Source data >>
- - -

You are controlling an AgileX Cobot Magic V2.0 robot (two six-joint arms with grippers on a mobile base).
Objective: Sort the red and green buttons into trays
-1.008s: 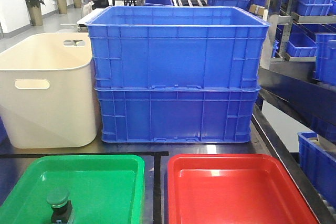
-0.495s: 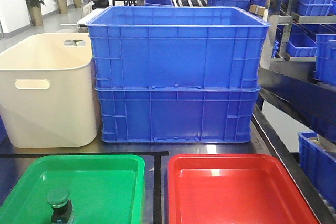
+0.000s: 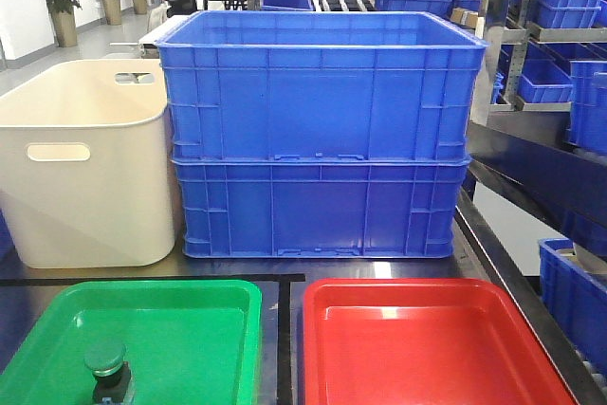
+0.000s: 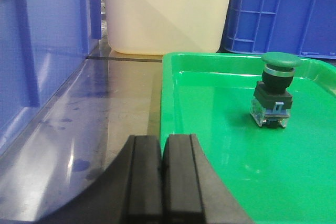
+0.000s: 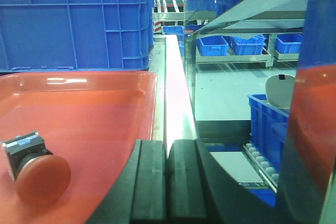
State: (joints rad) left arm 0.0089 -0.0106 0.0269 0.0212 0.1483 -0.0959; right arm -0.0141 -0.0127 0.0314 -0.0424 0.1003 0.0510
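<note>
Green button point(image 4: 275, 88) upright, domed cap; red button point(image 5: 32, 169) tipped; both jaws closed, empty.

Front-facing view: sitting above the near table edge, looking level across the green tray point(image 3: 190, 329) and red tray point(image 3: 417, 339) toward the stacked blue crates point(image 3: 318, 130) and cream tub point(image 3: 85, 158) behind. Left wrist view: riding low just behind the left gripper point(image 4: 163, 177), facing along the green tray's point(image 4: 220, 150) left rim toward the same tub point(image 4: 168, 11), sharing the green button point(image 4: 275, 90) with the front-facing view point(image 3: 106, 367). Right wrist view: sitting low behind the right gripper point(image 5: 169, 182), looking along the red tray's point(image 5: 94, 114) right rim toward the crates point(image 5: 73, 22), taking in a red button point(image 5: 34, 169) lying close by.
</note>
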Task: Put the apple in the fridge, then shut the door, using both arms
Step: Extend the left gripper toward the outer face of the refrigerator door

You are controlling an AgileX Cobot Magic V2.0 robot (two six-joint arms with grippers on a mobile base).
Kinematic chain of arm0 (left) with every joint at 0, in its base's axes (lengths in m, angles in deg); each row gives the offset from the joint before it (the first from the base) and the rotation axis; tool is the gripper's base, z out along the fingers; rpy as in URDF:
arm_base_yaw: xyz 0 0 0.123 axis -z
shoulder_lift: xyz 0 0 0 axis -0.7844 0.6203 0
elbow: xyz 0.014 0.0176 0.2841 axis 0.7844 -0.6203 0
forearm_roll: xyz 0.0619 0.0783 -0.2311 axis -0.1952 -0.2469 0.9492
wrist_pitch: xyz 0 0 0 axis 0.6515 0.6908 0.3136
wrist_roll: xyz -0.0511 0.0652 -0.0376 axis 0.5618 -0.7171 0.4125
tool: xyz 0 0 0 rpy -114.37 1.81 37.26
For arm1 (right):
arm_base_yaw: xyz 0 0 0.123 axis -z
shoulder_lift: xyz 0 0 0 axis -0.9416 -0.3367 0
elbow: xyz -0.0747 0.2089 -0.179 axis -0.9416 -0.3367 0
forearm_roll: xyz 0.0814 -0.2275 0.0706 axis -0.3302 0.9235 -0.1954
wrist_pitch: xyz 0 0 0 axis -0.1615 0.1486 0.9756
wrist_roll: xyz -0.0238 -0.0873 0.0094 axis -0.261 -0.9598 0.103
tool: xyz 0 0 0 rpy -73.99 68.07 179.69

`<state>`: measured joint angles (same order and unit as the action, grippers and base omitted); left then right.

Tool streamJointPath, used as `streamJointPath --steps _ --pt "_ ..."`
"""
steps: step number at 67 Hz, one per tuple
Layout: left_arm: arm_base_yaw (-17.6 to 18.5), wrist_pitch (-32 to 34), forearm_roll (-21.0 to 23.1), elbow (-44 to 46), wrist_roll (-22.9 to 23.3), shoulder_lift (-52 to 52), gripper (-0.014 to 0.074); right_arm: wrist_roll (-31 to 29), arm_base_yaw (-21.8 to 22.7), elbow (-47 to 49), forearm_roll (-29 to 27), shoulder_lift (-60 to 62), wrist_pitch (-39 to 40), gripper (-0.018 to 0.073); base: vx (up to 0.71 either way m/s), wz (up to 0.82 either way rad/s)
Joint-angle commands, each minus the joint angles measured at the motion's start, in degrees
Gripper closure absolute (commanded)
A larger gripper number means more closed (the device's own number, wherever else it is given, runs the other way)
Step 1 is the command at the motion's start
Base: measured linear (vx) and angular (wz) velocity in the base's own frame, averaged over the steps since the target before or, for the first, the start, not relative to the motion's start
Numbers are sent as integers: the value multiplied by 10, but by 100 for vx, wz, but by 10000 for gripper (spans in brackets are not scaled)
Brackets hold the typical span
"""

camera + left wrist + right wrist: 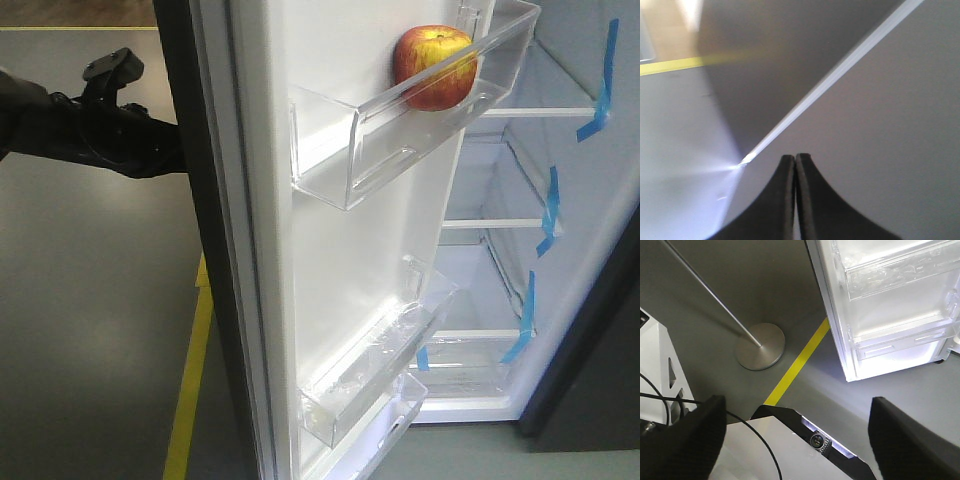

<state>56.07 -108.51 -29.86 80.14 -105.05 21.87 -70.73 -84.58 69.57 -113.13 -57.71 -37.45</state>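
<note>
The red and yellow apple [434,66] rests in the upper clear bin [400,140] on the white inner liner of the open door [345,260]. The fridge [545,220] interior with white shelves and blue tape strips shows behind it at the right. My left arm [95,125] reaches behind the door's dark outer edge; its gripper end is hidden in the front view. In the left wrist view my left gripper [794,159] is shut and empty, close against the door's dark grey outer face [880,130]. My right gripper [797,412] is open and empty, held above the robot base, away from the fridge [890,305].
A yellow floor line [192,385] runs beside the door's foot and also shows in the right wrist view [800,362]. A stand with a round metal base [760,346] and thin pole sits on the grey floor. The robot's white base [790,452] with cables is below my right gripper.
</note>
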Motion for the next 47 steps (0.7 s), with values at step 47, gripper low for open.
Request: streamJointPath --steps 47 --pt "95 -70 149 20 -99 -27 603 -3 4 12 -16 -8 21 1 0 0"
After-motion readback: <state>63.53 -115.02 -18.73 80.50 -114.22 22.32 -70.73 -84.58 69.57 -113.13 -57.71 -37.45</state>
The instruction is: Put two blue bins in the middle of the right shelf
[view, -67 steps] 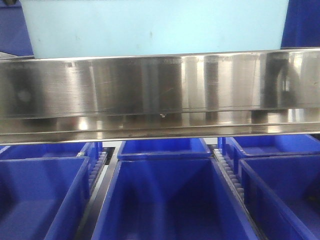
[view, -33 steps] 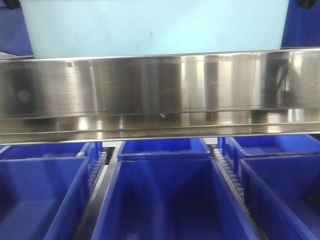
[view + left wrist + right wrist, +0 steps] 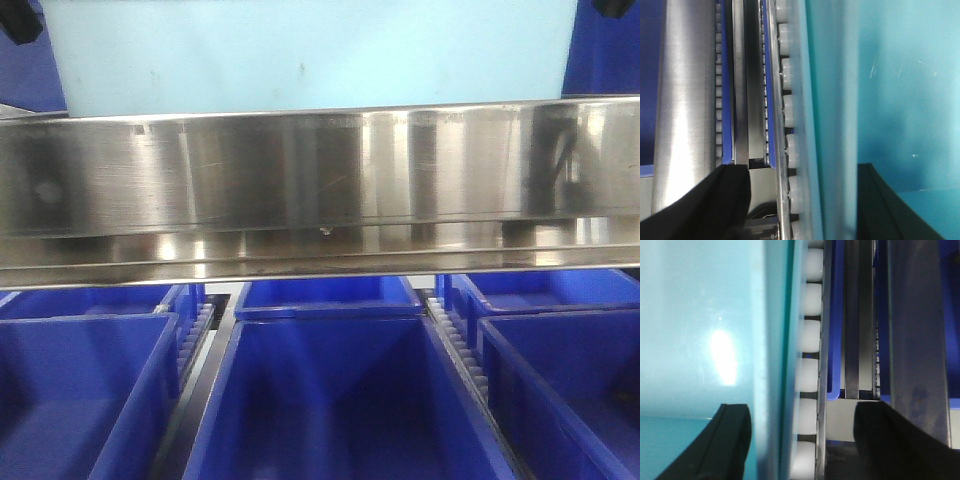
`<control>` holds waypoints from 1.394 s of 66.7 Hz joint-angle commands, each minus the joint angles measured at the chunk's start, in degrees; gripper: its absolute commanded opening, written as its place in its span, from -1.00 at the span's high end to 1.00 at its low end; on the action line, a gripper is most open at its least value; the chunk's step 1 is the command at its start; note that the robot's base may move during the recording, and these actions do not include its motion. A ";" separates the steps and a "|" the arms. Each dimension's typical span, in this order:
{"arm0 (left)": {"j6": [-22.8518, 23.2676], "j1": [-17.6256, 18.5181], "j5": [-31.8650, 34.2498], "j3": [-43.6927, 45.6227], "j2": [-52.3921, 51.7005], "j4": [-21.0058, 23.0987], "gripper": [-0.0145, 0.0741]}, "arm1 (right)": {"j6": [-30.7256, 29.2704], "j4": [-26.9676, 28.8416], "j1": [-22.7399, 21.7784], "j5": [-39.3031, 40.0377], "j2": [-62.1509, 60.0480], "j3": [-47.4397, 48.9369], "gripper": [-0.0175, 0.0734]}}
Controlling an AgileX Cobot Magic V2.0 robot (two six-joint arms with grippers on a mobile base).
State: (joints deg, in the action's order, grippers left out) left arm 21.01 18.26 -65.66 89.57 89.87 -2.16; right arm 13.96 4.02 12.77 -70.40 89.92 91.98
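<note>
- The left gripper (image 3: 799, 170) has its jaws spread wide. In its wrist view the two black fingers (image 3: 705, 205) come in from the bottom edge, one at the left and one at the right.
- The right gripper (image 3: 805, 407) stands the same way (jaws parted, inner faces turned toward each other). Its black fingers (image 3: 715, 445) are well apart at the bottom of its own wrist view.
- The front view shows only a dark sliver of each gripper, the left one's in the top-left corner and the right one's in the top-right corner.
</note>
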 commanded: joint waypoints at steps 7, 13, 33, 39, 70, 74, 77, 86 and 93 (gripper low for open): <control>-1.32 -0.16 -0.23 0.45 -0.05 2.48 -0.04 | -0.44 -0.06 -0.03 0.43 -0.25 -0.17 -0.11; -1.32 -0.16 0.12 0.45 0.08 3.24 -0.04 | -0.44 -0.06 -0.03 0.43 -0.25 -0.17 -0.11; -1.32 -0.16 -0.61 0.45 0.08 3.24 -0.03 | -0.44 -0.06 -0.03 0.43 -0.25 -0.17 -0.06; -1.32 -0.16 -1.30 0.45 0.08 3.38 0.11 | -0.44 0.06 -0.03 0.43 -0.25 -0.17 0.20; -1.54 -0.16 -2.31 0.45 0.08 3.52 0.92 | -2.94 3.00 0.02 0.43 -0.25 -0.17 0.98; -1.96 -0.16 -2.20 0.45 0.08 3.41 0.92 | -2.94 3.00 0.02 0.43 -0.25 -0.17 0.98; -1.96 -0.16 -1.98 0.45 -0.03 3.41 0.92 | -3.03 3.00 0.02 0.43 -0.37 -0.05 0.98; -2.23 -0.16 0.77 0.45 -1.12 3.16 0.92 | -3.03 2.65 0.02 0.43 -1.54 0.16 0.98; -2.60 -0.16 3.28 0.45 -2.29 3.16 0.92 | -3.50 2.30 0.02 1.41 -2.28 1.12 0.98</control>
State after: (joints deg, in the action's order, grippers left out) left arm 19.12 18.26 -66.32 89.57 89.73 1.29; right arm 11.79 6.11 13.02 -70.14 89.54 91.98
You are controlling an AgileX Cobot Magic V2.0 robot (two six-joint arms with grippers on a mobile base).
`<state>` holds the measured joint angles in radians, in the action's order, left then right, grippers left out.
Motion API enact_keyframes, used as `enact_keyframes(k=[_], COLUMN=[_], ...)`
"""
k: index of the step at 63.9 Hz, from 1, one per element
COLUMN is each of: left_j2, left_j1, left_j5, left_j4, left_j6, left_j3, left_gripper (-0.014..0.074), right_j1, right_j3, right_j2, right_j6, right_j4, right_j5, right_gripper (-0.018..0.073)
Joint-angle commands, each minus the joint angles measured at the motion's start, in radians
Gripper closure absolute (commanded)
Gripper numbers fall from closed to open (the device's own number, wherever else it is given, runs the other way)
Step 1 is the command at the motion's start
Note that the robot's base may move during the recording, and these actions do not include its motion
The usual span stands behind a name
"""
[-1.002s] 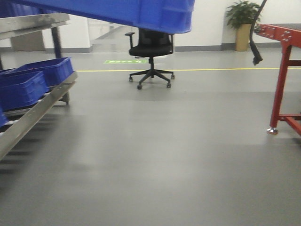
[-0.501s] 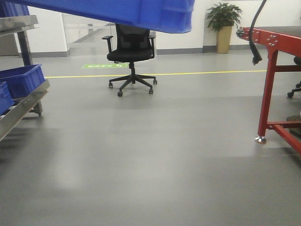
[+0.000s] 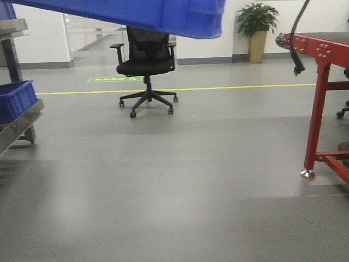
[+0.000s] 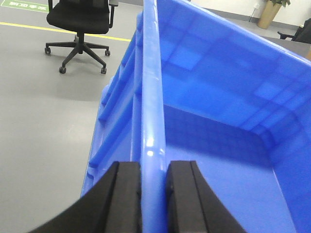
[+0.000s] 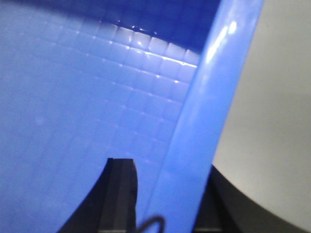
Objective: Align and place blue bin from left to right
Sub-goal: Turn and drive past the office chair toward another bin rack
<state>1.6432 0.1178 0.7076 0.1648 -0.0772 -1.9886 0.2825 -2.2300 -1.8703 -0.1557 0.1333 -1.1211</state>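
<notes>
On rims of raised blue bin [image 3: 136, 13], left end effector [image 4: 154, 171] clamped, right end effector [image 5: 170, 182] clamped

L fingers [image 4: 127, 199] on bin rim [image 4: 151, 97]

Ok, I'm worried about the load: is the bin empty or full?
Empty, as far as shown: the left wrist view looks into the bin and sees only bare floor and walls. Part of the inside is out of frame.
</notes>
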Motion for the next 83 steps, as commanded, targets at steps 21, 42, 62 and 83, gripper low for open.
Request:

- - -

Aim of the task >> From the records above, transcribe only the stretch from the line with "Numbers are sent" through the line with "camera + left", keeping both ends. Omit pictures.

Reply >>
Numbers are sent as integers: the value multiplied by 10, but by 100 for vx, wz, but by 10000 for gripper (spans in brackets are not scaled)
Brackets hold the typical span
"""

camera + left wrist + right wrist: 

Work on this exercise has concluded.